● **Assigned task**
Copy out the data below as written; omit any images.
Input data START
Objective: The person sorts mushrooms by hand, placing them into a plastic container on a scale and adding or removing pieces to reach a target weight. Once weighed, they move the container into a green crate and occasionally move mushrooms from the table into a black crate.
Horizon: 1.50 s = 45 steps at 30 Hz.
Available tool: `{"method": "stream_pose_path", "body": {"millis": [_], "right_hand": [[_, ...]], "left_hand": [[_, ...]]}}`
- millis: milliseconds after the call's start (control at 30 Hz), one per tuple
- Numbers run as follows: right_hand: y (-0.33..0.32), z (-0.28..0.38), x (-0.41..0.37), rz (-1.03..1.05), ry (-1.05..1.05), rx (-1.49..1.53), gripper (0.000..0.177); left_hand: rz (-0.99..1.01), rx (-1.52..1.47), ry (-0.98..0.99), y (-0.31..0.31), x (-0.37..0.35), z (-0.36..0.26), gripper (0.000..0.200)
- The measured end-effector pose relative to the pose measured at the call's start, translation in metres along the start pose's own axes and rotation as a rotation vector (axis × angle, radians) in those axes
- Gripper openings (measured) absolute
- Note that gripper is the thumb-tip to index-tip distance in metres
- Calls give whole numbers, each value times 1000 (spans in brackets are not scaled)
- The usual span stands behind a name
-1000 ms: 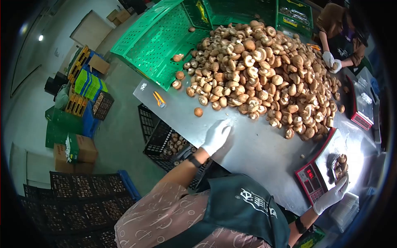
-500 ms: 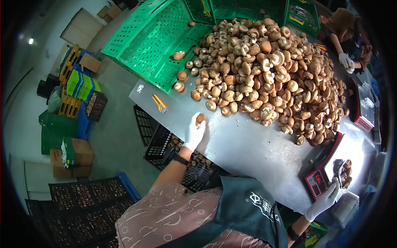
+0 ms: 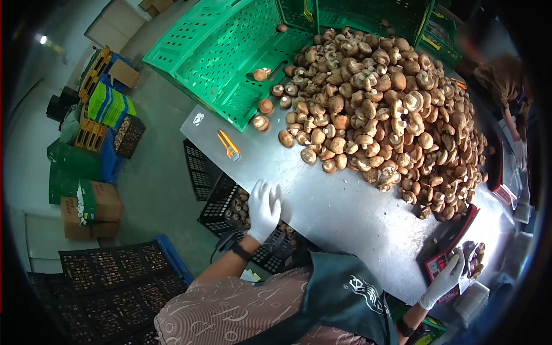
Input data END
● **Solution for this problem**
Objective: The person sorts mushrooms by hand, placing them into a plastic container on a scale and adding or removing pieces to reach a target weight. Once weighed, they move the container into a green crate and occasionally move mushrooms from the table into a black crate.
Horizon: 1.50 s = 45 steps at 30 Hz.
Available tool: `{"method": "stream_pose_path", "body": {"millis": [_], "right_hand": [[_, ...]], "left_hand": [[_, ...]]}}`
- millis: milliseconds after the call's start (control at 30 Hz), one per tuple
- Numbers run as follows: right_hand: y (-0.33..0.32), z (-0.28..0.38), x (-0.41..0.37), rz (-1.03..1.05), ry (-1.05..1.05), rx (-1.49..1.53), gripper (0.000..0.177); left_hand: rz (-0.99..1.01), rx (-1.52..1.47), ry (-0.98..0.99), y (-0.31..0.31), x (-0.37..0.35), z (-0.36..0.26), gripper (0.000..0.200)
- The measured end-effector pose relative to the pose measured at the call's start, translation in metres along the start pose's own axes and rotation as a rotation vector (axis × angle, radians) in those axes
- Gripper openings (measured) absolute
- Note that gripper is the thumb-tip to index-tip distance in metres
- Calls give whole numbers, each value times 1000 (spans in brackets are not scaled)
- The usual span stands behind a name
-1000 ms: 
-500 ms: 
+0 ms: 

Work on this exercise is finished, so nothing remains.